[Stored items]
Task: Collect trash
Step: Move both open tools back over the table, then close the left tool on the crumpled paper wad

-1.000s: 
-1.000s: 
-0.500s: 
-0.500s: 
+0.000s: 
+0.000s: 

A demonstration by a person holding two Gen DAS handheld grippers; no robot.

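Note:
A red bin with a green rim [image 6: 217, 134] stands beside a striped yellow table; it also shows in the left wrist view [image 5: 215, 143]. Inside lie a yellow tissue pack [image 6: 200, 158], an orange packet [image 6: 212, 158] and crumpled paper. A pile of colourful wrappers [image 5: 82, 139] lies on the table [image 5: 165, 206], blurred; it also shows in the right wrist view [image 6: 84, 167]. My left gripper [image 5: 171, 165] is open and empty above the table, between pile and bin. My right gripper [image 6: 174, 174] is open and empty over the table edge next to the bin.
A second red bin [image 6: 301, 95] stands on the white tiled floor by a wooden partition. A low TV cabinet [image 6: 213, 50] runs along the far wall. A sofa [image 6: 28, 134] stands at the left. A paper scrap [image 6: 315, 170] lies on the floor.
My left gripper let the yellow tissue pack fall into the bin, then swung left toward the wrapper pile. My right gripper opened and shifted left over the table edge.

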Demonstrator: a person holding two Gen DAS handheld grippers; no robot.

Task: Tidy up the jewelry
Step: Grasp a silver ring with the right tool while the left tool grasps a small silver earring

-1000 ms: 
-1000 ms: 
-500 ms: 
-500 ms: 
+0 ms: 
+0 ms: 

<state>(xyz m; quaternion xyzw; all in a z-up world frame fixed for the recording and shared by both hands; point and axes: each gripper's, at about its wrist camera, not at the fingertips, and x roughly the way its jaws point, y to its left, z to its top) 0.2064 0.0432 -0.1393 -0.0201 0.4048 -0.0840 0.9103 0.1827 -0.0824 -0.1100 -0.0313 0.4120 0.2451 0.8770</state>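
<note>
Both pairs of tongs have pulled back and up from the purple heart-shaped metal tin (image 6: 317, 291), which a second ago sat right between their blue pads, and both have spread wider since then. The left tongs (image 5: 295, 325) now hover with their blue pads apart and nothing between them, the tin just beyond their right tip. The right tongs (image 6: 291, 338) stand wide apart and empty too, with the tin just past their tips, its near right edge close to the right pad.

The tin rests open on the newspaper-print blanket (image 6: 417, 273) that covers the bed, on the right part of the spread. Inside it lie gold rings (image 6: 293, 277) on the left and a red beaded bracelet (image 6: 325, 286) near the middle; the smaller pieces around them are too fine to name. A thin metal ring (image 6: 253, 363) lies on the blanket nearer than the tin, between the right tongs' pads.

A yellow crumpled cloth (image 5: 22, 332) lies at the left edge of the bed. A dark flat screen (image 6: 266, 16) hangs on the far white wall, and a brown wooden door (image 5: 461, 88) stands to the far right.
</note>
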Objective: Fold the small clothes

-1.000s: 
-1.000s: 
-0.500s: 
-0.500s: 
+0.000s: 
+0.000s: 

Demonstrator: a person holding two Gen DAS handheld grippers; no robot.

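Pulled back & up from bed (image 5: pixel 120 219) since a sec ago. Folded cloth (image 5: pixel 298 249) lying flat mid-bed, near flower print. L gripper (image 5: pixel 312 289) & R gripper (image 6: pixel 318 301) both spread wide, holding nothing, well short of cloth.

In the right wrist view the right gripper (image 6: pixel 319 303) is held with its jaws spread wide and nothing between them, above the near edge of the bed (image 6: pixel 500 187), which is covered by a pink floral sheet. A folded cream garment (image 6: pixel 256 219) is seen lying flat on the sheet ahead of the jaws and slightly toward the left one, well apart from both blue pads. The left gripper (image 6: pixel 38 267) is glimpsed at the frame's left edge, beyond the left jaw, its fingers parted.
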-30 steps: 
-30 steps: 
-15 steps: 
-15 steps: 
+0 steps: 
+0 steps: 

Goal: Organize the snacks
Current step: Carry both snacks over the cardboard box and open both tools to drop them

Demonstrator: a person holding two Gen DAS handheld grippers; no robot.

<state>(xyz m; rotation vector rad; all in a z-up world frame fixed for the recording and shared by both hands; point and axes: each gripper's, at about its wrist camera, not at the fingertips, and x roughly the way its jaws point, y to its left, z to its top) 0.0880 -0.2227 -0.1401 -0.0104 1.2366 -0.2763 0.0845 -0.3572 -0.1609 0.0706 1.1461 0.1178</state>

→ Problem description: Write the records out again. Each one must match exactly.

→ Solved problem:
Task: Collect trash
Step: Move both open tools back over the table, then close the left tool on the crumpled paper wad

-1.000s: 
-1.000s: 
-0.500s: 
-0.500s: 
+0.000s: 
+0.000s: 

A demonstration by a person holding two Gen DAS handheld grippers; no robot.

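Note:
A red bin with a green rim [image 6: 217, 134] stands beside a striped yellow table; it also shows in the left wrist view [image 5: 215, 143]. Inside lie a yellow tissue pack [image 6: 200, 158], an orange packet [image 6: 212, 158] and crumpled paper. A pile of colourful wrappers [image 5: 82, 139] lies on the table [image 5: 165, 206], blurred; it also shows in the right wrist view [image 6: 84, 167]. My left gripper [image 5: 171, 165] is open and empty above the table, between pile and bin. My right gripper [image 6: 174, 174] is open and empty over the table edge next to the bin.
A second red bin [image 6: 301, 95] stands on the white tiled floor by a wooden partition. A low TV cabinet [image 6: 213, 50] runs along the far wall. A sofa [image 6: 28, 134] stands at the left. A paper scrap [image 6: 315, 170] lies on the floor.
My left gripper let the yellow tissue pack fall into the bin, then swung left toward the wrapper pile. My right gripper opened and shifted left over the table edge.
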
Demonstrator: a person holding two Gen DAS handheld grippers; no robot.

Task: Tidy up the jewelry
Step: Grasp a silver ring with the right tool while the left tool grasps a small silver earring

-1000 ms: 
-1000 ms: 
-500 ms: 
-500 ms: 
+0 ms: 
+0 ms: 

<state>(xyz m; quaternion xyzw; all in a z-up world frame fixed for the recording and shared by both hands; point and axes: each gripper's, at about its wrist camera, not at the fingertips, and x roughly the way its jaws point, y to its left, z to its top) 0.2064 0.0432 -0.1393 -0.0201 0.4048 -0.0840 0.9103 0.1827 -0.0824 -0.1100 -0.0313 0.4120 0.2451 0.8770</state>
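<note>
Both pairs of tongs have pulled back and up from the purple heart-shaped metal tin (image 6: 317, 291), which a second ago sat right between their blue pads, and both have spread wider since then. The left tongs (image 5: 295, 325) now hover with their blue pads apart and nothing between them, the tin just beyond their right tip. The right tongs (image 6: 291, 338) stand wide apart and empty too, with the tin just past their tips, its near right edge close to the right pad.

The tin rests open on the newspaper-print blanket (image 6: 417, 273) that covers the bed, on the right part of the spread. Inside it lie gold rings (image 6: 293, 277) on the left and a red beaded bracelet (image 6: 325, 286) near the middle; the smaller pieces around them are too fine to name. A thin metal ring (image 6: 253, 363) lies on the blanket nearer than the tin, between the right tongs' pads.

A yellow crumpled cloth (image 5: 22, 332) lies at the left edge of the bed. A dark flat screen (image 6: 266, 16) hangs on the far white wall, and a brown wooden door (image 5: 461, 88) stands to the far right.
</note>
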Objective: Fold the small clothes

-1.000s: 
-1.000s: 
-0.500s: 
-0.500s: 
+0.000s: 
+0.000s: 

Demonstrator: a person holding two Gen DAS handheld grippers; no robot.

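Pulled back & up from bed (image 5: pixel 120 219) since a sec ago. Folded cloth (image 5: pixel 298 249) lying flat mid-bed, near flower print. L gripper (image 5: pixel 312 289) & R gripper (image 6: pixel 318 301) both spread wide, holding nothing, well short of cloth.

In the right wrist view the right gripper (image 6: pixel 319 303) is held with its jaws spread wide and nothing between them, above the near edge of the bed (image 6: pixel 500 187), which is covered by a pink floral sheet. A folded cream garment (image 6: pixel 256 219) is seen lying flat on the sheet ahead of the jaws and slightly toward the left one, well apart from both blue pads. The left gripper (image 6: pixel 38 267) is glimpsed at the frame's left edge, beyond the left jaw, its fingers parted.
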-30 steps: 
-30 steps: 
-15 steps: 
-15 steps: 
+0 steps: 
+0 steps: 

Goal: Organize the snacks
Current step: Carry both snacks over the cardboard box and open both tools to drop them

Demonstrator: a person holding two Gen DAS handheld grippers; no robot.

<state>(xyz m; rotation vector rad; all in a z-up world frame fixed for the recording and shared by both hands; point and axes: each gripper's, at about its wrist camera, not at the fingertips, and x roughly the way its jaws point, y to its left, z to its top) 0.0880 -0.2227 -0.1401 -0.0104 1.2366 -0.2763 0.0845 -0.3572 -0.1609 0.0706 1.1461 0.1178</state>

Besides this answer, nothing more is needed.